• _Your goal_
Give again, word for word, each line of the data from the first through the one containing "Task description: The". Pictures stay out.

• _Supplied records_
Start of Block

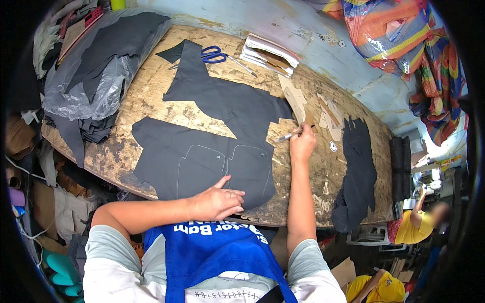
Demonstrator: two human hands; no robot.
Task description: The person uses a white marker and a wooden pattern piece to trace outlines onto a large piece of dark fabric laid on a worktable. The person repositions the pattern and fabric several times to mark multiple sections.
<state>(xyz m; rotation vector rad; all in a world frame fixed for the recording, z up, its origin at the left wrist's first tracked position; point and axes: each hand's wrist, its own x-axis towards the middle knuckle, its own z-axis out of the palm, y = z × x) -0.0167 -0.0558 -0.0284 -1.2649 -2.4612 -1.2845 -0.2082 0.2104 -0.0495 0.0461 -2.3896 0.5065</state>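
Observation:
A black sheet of leather-like material (166, 141) lies near me on the worktable, with two pocket-shaped outlines drawn on it in pale lines. My left hand (217, 202) rests on its near edge, thumb stretched out beside the outlines and the other fingers loosely bent, holding nothing. To the right of the sheet, my right hand (303, 144) grips a silver pen (287, 136) whose point faces left. Just beyond that hand lies a tan card template (294, 98). A second irregular black piece (222, 93) spreads out farther back, close to the first sheet.
Blue-handled scissors (214, 54) and a thin stick-like pen (241, 65) lie at the back. Beside them are stacked white-and-brown cards (270, 54). Black scraps (355, 171) lie right; a plastic bag of black material (101, 65) stands left. Two people in yellow (417, 224) are at right.

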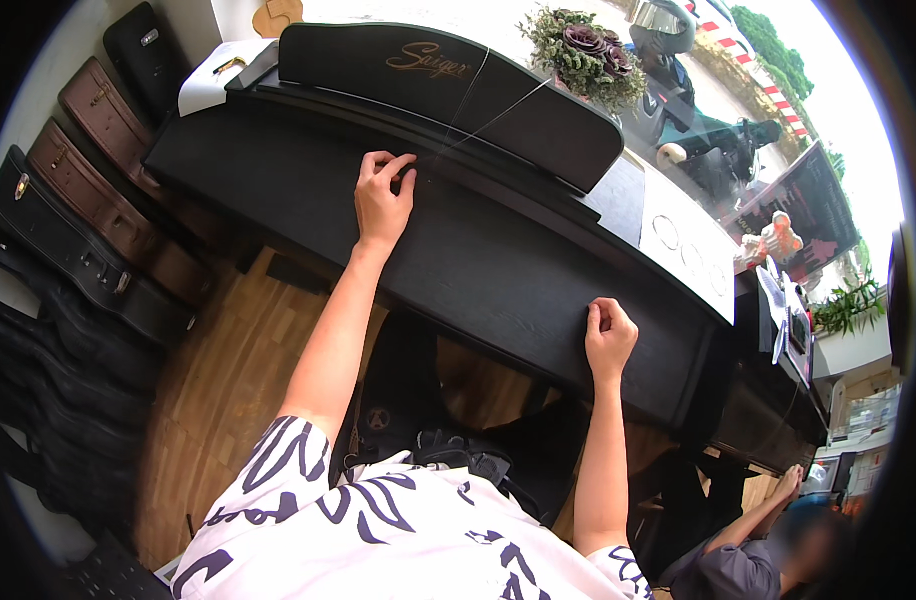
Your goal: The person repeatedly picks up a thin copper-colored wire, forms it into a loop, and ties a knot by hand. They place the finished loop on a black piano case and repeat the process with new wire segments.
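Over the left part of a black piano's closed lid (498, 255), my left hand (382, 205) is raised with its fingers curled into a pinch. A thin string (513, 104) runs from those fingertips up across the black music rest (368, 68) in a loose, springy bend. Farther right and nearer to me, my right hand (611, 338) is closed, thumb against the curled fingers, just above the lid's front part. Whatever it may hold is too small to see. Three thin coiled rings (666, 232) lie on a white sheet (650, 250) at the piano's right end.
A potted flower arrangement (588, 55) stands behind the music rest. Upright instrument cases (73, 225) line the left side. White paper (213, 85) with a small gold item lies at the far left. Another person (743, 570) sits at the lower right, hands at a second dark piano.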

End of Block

• _Expected answer_
Demonstrator: two human hands; no robot.
Task description: The person uses a white marker and a wooden pattern piece to trace outlines onto a large piece of dark fabric laid on a worktable. The person repositions the pattern and fabric several times to mark multiple sections.

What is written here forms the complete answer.